SELECT * FROM tblData INNER JOIN
(
SELECT id FROM tblData td
INNER JOIN fa on fa.a = td.a
UNION
SELECT id FROM tblData td
INNER JOIN fb on fb.b = td.b
UNION
SELECT id FROM tblData td
INNER JOIN fc on fc.c = td.c
) eligible ON eligible.id = tblData.id
The test has been made against the tables and values shown below. These are just an appendix.
CREATE TABLE tblData (id int not null primary key identity(1,1), a varchar(40), b datetime, c int)
CREATE TABLE fa (a varchar(40) not null primary key)
CREATE TABLE fb (b datetime not null primary key)
CREATE TABLE fc (c int not null primary key)
Since you have filter tables, I am assuming that these tables are probably dynamically populated from a front-end. This would mean that you have these tables as #temp_table (or even a materialized table, doesn't matter really) in your script before filtering on the master data table.
Personally, I use the below code bit for filtering dynamically without using dynamic SQL.
SELECT *
FROM [masterdata] [m]
INNER JOIN
[filter_table_1] [f1]
ON
[m].[filter_column_1] = ISNULL(NULLIF([f1].[filter_column_1], ''), [m].[filter_column_1])
As you can see, the code NULLs the JOIN condition if the column value is a blank record in the filter table. However, the gist in this is that you will have to actively populate the column value to blank in case you do not have any filter records on which you want to curtail the total set of the master data.

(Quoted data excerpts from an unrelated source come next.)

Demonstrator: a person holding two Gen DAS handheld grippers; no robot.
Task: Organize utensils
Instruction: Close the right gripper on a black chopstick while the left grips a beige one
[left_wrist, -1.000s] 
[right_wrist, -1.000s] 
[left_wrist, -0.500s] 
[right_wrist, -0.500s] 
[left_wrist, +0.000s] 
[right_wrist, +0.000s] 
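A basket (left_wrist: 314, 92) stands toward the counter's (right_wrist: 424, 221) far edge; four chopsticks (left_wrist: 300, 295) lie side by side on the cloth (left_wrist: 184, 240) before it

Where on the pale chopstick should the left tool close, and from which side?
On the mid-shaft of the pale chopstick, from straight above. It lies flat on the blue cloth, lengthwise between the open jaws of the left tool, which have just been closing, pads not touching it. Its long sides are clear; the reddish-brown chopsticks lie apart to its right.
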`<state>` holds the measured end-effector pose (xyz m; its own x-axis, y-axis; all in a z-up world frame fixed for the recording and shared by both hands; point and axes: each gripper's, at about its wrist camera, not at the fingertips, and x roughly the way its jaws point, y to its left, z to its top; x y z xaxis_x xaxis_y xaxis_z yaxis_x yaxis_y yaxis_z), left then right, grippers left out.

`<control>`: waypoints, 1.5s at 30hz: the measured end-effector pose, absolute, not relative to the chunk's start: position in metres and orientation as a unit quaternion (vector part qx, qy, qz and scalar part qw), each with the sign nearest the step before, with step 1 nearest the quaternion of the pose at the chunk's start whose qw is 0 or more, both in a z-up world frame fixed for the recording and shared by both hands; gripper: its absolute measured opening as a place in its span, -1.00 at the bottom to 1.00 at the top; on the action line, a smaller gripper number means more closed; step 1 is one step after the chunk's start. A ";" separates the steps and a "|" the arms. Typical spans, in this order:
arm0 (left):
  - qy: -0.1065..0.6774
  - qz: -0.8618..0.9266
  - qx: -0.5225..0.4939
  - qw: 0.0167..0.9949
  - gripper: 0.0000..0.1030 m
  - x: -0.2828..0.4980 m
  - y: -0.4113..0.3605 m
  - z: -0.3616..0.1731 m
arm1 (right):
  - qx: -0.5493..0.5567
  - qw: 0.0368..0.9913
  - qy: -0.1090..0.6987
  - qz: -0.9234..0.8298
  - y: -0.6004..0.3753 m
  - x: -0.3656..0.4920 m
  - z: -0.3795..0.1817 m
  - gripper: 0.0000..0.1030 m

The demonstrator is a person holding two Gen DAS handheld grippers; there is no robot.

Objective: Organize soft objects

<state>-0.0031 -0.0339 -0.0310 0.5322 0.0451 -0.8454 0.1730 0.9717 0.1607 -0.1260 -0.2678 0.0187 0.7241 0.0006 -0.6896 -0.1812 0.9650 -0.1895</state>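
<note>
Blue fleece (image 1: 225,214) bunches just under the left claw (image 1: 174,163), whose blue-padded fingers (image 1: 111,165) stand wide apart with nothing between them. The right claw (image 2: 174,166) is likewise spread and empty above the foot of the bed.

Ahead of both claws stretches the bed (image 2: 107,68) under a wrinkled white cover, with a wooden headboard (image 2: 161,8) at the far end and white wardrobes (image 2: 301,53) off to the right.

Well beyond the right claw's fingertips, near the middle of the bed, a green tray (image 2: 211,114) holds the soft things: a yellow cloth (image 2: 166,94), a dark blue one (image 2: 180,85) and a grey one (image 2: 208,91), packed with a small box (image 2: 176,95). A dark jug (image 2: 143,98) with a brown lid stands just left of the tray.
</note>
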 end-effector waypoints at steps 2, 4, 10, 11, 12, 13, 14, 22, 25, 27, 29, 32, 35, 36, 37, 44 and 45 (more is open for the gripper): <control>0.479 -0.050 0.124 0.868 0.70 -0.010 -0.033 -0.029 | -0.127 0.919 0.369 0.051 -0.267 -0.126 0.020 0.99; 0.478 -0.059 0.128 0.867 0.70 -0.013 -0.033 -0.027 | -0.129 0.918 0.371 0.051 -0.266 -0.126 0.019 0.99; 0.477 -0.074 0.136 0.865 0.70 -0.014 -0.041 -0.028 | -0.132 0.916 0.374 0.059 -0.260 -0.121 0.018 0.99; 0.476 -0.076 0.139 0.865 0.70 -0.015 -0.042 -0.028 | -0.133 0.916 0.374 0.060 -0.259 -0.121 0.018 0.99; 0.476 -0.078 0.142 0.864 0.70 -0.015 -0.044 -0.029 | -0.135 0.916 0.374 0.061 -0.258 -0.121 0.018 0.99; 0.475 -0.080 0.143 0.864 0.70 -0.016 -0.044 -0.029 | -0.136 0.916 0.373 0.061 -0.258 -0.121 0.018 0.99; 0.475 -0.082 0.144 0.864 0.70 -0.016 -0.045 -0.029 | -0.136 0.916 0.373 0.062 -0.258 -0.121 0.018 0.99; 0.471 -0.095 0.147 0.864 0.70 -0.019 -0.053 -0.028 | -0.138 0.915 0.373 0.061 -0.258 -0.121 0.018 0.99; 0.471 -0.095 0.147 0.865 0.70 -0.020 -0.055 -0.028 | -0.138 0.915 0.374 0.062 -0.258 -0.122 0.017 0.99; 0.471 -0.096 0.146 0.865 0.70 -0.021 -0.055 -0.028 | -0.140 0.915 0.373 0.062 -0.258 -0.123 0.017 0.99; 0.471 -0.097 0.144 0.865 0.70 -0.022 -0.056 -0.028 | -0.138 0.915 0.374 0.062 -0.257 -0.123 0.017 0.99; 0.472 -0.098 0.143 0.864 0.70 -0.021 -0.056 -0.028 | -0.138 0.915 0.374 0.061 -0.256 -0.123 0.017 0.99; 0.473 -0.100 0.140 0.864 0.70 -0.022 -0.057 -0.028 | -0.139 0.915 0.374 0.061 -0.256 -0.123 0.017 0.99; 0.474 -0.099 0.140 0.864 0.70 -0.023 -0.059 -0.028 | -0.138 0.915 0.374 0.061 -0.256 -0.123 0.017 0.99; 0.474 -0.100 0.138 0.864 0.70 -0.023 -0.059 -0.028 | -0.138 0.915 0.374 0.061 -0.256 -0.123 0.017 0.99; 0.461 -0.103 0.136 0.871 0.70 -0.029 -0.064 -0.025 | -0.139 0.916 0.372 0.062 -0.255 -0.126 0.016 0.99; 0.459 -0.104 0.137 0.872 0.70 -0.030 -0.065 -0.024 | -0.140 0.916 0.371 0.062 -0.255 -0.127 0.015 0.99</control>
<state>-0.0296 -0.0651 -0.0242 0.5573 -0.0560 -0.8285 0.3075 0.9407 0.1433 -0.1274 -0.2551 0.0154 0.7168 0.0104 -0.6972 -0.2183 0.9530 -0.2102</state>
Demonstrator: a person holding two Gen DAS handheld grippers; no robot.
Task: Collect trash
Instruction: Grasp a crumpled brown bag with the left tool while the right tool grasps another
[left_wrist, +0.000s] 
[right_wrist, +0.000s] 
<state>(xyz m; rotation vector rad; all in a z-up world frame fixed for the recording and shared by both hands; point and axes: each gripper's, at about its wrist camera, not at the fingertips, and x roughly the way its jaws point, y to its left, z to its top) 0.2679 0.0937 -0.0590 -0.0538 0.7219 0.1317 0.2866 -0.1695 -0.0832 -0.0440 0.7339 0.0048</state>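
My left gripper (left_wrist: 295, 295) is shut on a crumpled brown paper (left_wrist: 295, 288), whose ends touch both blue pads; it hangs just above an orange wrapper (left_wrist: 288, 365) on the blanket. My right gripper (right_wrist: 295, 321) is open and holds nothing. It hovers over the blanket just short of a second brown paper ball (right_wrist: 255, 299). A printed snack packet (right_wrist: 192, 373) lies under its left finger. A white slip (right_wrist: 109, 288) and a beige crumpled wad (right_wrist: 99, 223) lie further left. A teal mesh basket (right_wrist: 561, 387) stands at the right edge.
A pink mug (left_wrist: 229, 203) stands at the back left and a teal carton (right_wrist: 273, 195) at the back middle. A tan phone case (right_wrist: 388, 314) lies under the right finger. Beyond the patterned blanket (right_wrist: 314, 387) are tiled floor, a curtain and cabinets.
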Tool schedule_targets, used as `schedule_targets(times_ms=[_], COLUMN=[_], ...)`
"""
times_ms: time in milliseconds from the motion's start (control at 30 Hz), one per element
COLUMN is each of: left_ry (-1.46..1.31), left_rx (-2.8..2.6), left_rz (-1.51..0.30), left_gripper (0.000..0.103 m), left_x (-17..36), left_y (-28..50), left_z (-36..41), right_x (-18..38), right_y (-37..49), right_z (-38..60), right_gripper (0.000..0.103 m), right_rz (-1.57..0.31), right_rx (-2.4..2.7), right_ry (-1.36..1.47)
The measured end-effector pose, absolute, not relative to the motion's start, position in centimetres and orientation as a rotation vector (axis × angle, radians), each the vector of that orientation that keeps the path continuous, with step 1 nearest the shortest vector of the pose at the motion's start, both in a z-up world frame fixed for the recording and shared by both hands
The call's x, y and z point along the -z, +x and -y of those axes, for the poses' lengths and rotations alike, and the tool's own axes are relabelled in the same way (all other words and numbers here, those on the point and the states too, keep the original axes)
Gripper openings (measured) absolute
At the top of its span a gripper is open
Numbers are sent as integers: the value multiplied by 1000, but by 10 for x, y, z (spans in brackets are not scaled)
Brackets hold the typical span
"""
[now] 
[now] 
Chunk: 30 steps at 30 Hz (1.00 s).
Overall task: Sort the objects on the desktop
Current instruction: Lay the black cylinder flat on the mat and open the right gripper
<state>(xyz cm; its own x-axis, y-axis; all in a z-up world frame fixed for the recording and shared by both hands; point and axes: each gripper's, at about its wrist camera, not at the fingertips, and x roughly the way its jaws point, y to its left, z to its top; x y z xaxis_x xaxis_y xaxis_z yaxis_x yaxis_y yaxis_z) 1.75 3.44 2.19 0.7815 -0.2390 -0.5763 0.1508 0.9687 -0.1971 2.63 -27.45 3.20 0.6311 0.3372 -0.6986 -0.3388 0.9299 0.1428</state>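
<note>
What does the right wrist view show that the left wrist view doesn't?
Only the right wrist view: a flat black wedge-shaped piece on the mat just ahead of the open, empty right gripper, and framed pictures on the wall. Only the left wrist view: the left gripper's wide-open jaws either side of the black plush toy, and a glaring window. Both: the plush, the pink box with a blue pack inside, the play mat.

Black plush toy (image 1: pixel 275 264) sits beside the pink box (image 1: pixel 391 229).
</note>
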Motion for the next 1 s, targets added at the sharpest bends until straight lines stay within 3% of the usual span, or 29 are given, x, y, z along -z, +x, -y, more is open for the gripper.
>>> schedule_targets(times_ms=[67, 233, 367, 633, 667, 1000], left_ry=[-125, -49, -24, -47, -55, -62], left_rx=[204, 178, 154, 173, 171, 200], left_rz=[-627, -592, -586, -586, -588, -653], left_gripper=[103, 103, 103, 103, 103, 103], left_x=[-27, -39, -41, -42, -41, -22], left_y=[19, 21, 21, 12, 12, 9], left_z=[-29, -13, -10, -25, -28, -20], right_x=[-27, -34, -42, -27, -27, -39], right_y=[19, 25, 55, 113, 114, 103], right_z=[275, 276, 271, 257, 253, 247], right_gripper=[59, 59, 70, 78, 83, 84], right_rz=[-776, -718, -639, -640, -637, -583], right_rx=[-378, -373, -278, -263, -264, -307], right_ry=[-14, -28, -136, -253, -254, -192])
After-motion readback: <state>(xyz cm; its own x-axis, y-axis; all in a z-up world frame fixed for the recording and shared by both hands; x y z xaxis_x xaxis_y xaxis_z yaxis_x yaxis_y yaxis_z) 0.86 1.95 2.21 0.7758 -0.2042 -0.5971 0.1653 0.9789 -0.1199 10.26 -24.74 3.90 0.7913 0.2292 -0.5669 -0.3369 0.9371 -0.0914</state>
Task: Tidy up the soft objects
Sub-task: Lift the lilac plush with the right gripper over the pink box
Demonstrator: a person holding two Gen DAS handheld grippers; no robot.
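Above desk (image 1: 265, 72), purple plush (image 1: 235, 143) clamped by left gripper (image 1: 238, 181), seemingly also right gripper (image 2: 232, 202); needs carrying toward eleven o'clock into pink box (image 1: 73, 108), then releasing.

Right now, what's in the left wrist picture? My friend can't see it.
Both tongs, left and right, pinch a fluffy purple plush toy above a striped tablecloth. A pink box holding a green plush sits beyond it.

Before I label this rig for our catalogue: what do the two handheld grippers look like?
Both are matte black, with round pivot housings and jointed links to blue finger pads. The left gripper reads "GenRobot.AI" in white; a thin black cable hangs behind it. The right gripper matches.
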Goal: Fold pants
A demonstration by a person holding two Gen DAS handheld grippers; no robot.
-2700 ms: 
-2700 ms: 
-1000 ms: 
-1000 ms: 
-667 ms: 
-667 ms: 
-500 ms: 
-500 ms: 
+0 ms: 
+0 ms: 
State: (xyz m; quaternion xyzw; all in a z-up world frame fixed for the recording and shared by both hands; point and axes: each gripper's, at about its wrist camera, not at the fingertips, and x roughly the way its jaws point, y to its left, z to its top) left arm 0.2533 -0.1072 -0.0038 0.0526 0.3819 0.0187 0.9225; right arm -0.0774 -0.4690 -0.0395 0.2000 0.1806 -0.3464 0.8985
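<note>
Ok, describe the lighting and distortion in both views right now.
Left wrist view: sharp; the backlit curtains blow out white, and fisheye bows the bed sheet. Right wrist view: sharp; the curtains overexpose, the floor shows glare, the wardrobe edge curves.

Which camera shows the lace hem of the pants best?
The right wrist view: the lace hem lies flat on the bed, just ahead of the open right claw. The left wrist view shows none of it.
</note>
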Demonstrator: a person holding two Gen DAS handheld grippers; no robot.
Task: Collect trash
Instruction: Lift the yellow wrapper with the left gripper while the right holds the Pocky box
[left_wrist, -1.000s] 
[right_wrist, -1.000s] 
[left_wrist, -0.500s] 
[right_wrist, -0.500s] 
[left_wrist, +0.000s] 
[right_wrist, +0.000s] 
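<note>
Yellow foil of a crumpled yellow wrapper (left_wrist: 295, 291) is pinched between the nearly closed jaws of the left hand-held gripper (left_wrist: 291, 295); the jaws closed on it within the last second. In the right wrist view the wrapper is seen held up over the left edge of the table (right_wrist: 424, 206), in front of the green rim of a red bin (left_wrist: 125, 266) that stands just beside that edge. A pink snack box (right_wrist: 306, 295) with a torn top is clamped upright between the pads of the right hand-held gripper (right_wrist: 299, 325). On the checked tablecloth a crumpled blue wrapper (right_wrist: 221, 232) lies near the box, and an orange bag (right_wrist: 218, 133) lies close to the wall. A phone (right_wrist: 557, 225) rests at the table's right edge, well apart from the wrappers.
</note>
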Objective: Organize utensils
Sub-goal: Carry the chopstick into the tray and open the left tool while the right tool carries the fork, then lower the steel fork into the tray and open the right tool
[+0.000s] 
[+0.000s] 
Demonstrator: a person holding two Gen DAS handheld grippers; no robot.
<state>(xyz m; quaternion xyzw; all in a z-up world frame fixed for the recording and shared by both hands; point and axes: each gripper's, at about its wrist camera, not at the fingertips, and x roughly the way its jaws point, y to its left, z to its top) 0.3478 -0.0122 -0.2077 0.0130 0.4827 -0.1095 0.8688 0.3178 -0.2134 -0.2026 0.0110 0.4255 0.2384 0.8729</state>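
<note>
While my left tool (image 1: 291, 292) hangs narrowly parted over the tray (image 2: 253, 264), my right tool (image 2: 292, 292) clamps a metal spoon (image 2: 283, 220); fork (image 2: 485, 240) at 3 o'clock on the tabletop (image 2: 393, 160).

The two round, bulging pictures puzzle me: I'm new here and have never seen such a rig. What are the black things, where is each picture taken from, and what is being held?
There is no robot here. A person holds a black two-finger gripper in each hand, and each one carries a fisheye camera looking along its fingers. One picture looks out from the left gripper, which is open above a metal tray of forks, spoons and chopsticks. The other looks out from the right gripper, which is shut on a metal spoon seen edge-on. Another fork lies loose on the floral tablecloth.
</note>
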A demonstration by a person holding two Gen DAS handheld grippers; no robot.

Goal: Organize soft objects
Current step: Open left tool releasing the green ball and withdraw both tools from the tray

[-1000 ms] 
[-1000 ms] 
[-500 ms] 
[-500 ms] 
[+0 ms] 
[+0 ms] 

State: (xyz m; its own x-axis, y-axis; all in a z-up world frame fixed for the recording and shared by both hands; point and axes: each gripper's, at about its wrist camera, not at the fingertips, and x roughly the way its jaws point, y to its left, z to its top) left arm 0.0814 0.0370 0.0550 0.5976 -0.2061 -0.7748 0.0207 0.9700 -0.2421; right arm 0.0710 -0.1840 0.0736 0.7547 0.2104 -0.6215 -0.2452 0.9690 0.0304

Once you have populated the filter table with a blank, the JOIN condition NULLs in those cases and instead joins on itself with the same column from the master data table. This should work for all the cases you mentioned in your question.
I have found this bit of code to be faster in terms of performance.
Hope this helps. Please let me know in the comments.